Data for the task section start

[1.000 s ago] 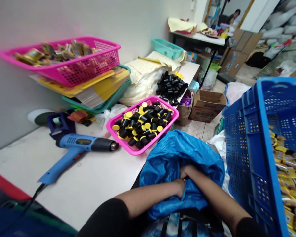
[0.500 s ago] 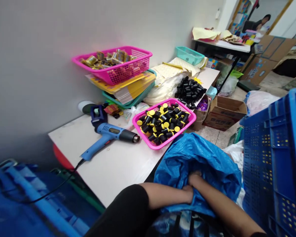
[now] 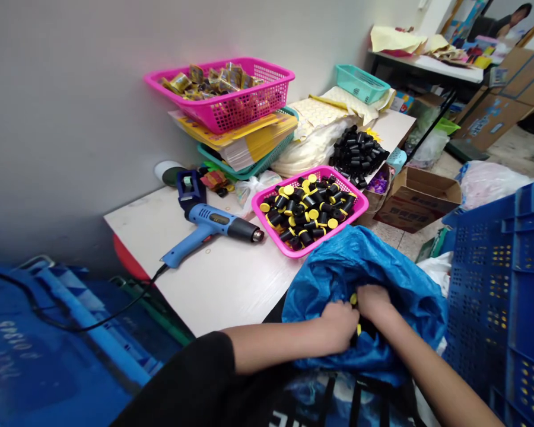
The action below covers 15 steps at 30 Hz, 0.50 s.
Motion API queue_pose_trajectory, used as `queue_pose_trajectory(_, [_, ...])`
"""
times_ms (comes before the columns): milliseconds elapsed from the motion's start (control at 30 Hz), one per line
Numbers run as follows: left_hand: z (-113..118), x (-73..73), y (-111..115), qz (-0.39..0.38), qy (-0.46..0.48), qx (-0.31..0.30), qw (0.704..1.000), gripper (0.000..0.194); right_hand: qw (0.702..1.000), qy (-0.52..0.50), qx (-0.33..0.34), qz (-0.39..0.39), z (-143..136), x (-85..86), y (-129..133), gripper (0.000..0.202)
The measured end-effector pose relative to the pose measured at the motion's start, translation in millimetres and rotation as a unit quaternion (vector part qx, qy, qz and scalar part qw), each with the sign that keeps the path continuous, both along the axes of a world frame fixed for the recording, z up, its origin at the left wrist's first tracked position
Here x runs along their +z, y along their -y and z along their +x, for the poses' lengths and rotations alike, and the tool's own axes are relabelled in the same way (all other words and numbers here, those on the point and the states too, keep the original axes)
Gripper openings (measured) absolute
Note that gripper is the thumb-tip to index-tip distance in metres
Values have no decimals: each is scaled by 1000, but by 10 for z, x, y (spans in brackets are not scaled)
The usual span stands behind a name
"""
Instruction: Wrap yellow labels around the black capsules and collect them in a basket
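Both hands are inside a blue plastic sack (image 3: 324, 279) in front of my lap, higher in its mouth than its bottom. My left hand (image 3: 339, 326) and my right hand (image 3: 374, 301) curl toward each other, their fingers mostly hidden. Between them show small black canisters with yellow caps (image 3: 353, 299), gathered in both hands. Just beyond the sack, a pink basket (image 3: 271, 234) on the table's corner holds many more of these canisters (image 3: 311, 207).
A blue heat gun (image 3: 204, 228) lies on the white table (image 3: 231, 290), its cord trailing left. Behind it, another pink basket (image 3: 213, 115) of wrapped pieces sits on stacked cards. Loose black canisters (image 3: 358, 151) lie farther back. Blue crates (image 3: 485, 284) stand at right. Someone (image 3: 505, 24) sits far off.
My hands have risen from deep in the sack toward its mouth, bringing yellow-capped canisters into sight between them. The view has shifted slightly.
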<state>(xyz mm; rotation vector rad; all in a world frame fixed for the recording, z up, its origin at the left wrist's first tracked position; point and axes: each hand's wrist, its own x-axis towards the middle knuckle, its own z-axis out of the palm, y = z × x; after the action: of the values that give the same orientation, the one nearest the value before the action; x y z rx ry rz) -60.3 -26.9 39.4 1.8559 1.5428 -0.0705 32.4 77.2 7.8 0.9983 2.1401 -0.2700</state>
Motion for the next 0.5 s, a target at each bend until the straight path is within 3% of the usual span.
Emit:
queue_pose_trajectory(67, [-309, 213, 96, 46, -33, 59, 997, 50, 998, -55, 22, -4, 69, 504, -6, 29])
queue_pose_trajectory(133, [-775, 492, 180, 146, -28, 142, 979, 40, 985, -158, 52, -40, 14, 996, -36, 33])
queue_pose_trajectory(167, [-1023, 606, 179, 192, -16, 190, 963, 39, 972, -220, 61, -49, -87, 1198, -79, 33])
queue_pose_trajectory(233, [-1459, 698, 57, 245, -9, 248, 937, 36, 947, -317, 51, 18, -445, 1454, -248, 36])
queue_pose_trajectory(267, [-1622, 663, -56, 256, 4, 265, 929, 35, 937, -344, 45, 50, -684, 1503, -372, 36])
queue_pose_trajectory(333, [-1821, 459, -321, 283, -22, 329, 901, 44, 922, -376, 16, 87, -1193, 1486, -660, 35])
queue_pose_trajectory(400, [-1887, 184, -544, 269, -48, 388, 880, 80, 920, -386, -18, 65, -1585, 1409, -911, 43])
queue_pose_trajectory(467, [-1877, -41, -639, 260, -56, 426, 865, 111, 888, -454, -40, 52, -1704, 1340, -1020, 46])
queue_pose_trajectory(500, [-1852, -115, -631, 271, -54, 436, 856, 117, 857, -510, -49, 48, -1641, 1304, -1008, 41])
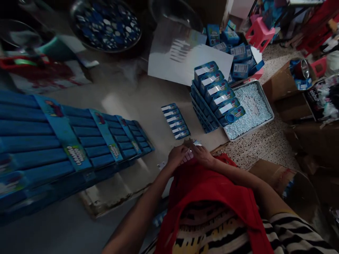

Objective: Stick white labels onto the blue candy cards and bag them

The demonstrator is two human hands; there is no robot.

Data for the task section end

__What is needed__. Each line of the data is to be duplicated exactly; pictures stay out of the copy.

__Response to this exercise__.
[1.000 s ago] 
[0.500 s ago] 
[now] 
The action below covers 15 steps at 30 Hz, 0.50 s.
Motion API queue_pose_trajectory, used as `queue_pose_trajectory(_, [_, ...])`
"""
times_ms (comes before the columns): milliseconds elapsed from the motion's start (control at 30 Hz), one per line
Numbers run as follows: left_hand: z (-113..118), x (-73..73), y (-111..115), qz (-0.39..0.38), qy (-0.46..0.48), qx (-0.31..0.30), qw (0.704..1.000), gripper (0.000..0.194); right_hand: qw (0.702..1.000), qy (-0.52..0.50), qx (-0.33..0.34), qz (-0.39..0.39), z (-143..136), x (-85..86), y (-129..133), gripper (0.000..0.202)
The measured end-effector pose relative to the pose measured at the motion's start, translation in millimetres and rotation as a unit quaternion (vector part qx, qy, qz and scalar part qw), each with the sign that keeps the path continuous, both along the axes of a world frame fixed for the recording, z up, its origin at the left wrist's first tracked position
Here x runs along their +z, y along their -y and z along their +x, for the poses' lengths and rotations alike, and the tool's own axes are relabelled in the same way (all other words and numbers here, those on the point and the states too, keep the original axes)
Gripper openings (measured) absolute
Note that gripper is the thumb-tip to index-tip distance in metres
Values have no decimals: each is scaled by 1000, but by 10 for z, x, y (spans in brackets are not scaled)
The usual span stands behind a name
"""
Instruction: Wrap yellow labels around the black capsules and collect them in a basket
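Both hands are inside a blue plastic sack (image 3: 324, 279) in front of my lap, higher in its mouth than its bottom. My left hand (image 3: 339, 326) and my right hand (image 3: 374, 301) curl toward each other, their fingers mostly hidden. Between them show small black canisters with yellow caps (image 3: 353, 299), gathered in both hands. Just beyond the sack, a pink basket (image 3: 271, 234) on the table's corner holds many more of these canisters (image 3: 311, 207).
A blue heat gun (image 3: 204, 228) lies on the white table (image 3: 231, 290), its cord trailing left. Behind it, another pink basket (image 3: 213, 115) of wrapped pieces sits on stacked cards. Loose black canisters (image 3: 358, 151) lie farther back. Blue crates (image 3: 485, 284) stand at right. Someone (image 3: 505, 24) sits far off.
My hands have risen from deep in the sack toward its mouth, bringing yellow-capped canisters into sight between them. The view has shifted slightly.
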<state>(xyz mm; rotation vector rad; all in a world frame fixed for the recording, z up, its origin at the left wrist's first tracked position; point and axes: each hand's wrist, its own x-axis towards the middle knuckle, its own z-axis out of the palm, y = z × x; after the action: of the values that give the same orientation, the one nearest the value before the action; x y z rx ry rz) -60.3 -26.9 39.4 1.8559 1.5428 -0.0705 32.4 77.2 7.8 0.9983 2.1401 -0.2700</state>
Motion for the next 0.5 s, a target at each bend until the straight path is within 3% of the usual span.
Emit:
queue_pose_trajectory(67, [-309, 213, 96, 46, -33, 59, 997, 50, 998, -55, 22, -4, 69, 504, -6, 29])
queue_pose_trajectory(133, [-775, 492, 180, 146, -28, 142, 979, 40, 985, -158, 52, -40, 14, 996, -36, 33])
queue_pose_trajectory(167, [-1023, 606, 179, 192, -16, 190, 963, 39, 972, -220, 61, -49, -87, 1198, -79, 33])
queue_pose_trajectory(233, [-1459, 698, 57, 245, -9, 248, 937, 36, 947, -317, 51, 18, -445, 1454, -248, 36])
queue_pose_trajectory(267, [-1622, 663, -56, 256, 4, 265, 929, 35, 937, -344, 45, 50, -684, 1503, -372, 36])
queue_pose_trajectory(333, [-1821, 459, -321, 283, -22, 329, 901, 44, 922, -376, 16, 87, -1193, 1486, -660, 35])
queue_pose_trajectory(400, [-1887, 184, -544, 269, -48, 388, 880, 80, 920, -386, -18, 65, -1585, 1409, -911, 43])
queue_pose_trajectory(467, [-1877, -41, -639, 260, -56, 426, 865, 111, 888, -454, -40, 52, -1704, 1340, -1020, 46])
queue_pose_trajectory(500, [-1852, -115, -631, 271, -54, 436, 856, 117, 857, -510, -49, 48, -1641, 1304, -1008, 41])

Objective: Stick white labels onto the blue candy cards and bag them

The demonstrator is two human hands; there is no robot.

That finishes the output.